Windows Malware Analysis Essentials

A point to ponder: We know that a quantity can be both finite and infinite. In the real world, many things around us are quantifiable and can be accounted for. Trees in a garden are finite. The population of a country is finite. In contrast, sand particles are seemingly infinite (by being intractable and ubiquitous). Star systems are seemingly infinite (by observation). Prime number sequences are infinite (by conjecture). It is also understood that tangible and intangible things exist in nature in both finite and infinite states. A finite entity can be made infinite just by endless replication. An infinite and intangible entity can be harnessed as a finite unit by giving it a name and identity. Can you think of some examples in this universe (for example, is this one of many universes or is it the only one and infinitely expanding)?

In my experience, there is a lot of confusion regarding number systems, even with some experienced IT folk. Quantities and the representation of these quantities such as symbols/notations are primarily separate entities. A notation system and what it represents are completely different things, although because of ubiquity and visibility, the meanings are exchanged and we take it for granted that they are both one and the same, and that creates the confusion. We normally count using our fingers because it seems natural to us. We have five digits per hand and they can be utilized to count up to 10 units. So, we developed a decimal counting system. Note that the numbers 0 to 9 constitute the whole symbol set for whole numbers. While defining a symbol set, although we use the symbols that are designed through the centuries that have passed and have their place, it is not mandatory to define numbers only in that particular set. Nothing prevents us from developing our own symbol set to notate quantities.

An example symbol set = {NULL, ALPHA, TWIN, TRIPOD, TABLE}, and we can substitute pictures in the above set, which directly map to {0, 1, 2, 3, 4}. Can you think of your own symbol set?

The largest number in the symbol set (9) is one less than that of the base (10). Also, zero was a relatively late addition, with many cultures not realizing that null or nothing can also be symbolized. Using zero in a number system is the crux to developing a position-based encoding scheme. You can only occupy something where there is a void that acts as a container, so to speak. So, you can think of 0 as a container for symbols and as a placeholder for new positions. In order to count 10 objects, we reuse the first two symbols from the symbol set {0, 1, 2, 3, 4, 5, 6, 7, 8, 9}. This is key to understanding number systems in vogue. What happens is that each number position/column is taken as an accumulator. You start at your right and move towards the left. The value in the first column changes in place as long as the symbol set has a symbol for it.

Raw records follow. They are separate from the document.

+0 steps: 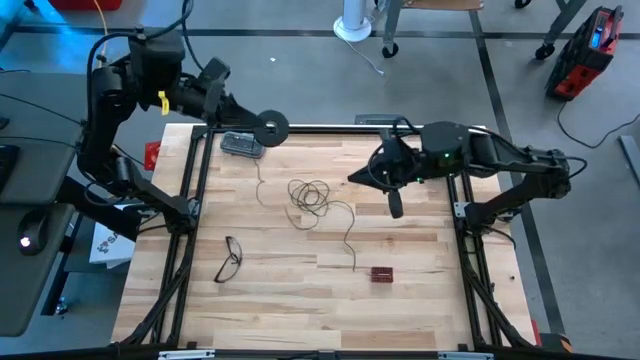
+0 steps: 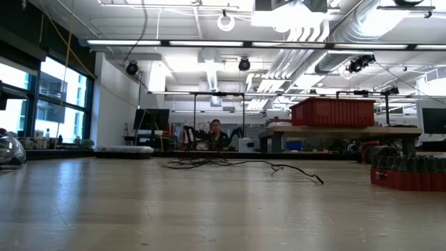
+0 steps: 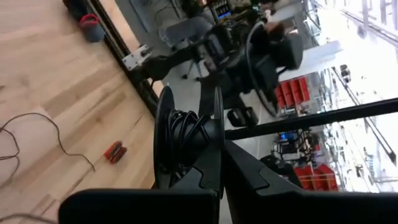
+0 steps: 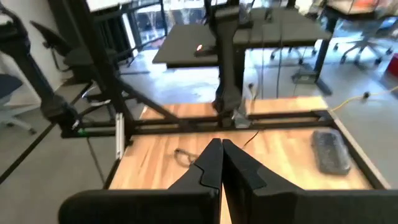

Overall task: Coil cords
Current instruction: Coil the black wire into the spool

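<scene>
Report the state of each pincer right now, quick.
Left pincer: closed on the reel, held up at the table's far left edge.
Right pincer: closed, holding nothing, raised over the table's right side.

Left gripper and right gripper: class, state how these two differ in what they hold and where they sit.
The left gripper is clamped on the black reel at the table's far edge; the right gripper holds nothing. The left sits beside the grey case; the right hangs over bare wood right of the loose wire. Both are shut.

Overhead looks down, low looks level; both share the table (image 1: 300,290).
</scene>
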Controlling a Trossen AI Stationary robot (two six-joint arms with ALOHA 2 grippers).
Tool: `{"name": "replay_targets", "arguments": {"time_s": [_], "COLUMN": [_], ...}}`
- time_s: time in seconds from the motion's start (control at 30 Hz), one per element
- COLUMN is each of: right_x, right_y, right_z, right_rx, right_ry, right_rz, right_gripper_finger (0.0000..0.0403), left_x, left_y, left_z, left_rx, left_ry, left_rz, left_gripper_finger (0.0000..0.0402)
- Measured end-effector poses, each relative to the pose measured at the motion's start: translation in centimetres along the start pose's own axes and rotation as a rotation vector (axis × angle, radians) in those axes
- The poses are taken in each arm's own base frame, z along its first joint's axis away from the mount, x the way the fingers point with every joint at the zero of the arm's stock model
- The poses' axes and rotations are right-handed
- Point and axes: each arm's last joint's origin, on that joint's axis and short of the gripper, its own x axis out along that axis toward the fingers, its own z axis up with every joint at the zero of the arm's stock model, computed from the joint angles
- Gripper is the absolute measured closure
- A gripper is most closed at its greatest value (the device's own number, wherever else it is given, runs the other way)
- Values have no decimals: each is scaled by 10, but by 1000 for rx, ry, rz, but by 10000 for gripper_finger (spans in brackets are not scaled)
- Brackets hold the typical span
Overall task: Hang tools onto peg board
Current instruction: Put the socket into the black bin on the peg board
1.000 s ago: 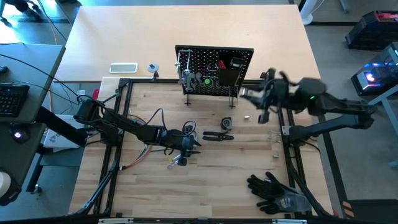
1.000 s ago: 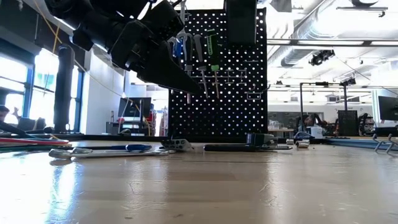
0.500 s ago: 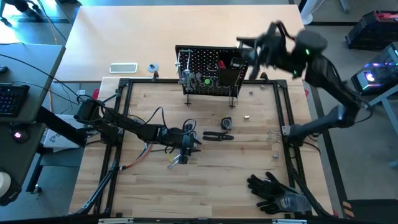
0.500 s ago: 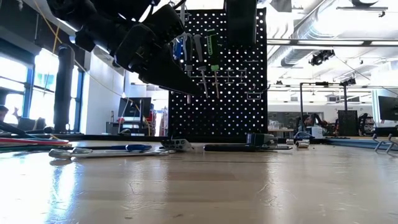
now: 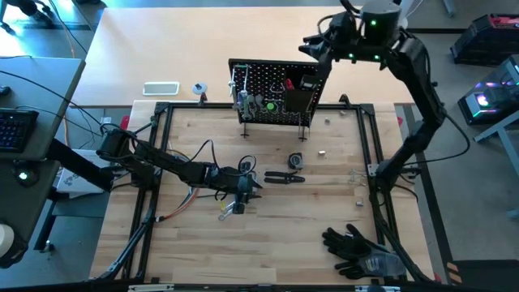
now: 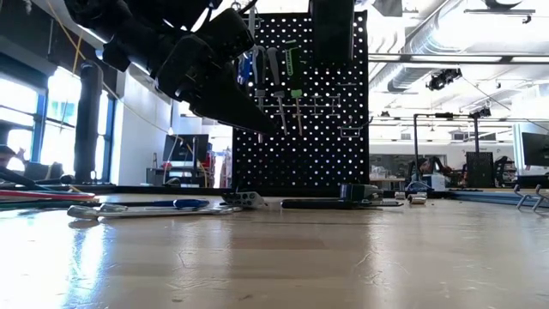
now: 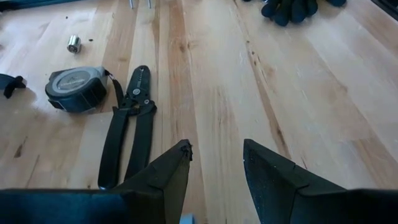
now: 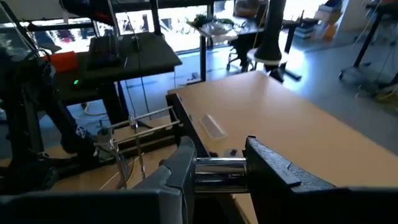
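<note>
Fingers of the right gripper pinch a short silver cylindrical tool, held high beyond the peg board at the table's far edge; the fingers of the left gripper stand spread and empty, low over the table's middle. Several drivers, including a green-handled one, already hang on the peg board, so the task is judged partly done. Black pliers and a blue-handled driver lie on the table, not yet hung, beside a tape measure and black gloves.
</note>
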Motion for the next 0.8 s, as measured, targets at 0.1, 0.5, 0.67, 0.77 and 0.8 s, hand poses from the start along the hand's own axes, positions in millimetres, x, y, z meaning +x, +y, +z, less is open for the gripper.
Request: {"name": "replay_targets", "arguments": {"time_s": [0.1, 0.5, 0.67, 0.77, 0.8], "right_x": [4, 3, 3, 3, 3], "right_y": [-6, -8, -8, -8, -7], "right_z": [-7, -15, -14, -14, -14], "right_rx": [24, 44, 27, 24, 22], "right_ry": [42, 109, 100, 100, 100], "right_rz": [10, 73, 80, 81, 82], "right_gripper_finger": [306, 269, 264, 263, 262], "left_x": [0, 0, 0, 0, 0], "left_y": [0, 0, 0, 0, 0], "left_z": [0, 0, 0, 0, 0], "left_rx": [1, 9, 1, -1, -2], "left_ry": [0, 4, 1, 1, 1], "left_rz": [-1, -1, -1, -1, -1], "left_gripper_finger": [260, 260, 260, 260, 260]}}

When the maximum value is achieved, a new column toward the left is taken and the counting continues with the initial symbols in the symbol set. Thus, think of each column as a bucket that is a larger bucket than the one to the right of it. Further, each new column represents the largest quantity of the last column. Here, the number of columns used or the number of symbol places denotes the range of quantities that can be represented. We can only use the symbols in the symbol set. Thus, if we had a set of infinite symbols for each quantity, we would not have to reuse the symbols to represent larger quantities, but that would be very unwieldy as we humans don't have a very good memory span.

To reiterate, think of the columns as containers. Once you are out of symbols for that particular column, you reuse the first symbol greater than zero. Thereafter, you reset the previous column to zero, and start increasing the symbol count till it reaches the maximum in the set. You then repeat the process for the specific quantity to be represented. Study the following image to gain more understanding visually:

You can also look at the number system notation as a histogram-based notation that uses symbols instead of rectangles, wherein the quantity is represented by the total count in a compact representation. The histogram is essentially a statistical tool to find the percentage of an entity or a group of entities and other control points such as features of the entities in a population that contains the entities.

Think of it as a frequency count of a particular entity. Here, each entity refers to the base power group that each digit towards the left represents.

So, taken as a summation of weights, each position that can be seen as representing a total Frequency Count of how many of that position's relative quantity. Instead of drawing 15 lines to denote 15 objects, we use the symbols 1 and 5 to denote 5 objects and 10 more, with 5 joining the 1 and then taking the place of 0, which acts as a container or placeholder to give the combined notation of 15.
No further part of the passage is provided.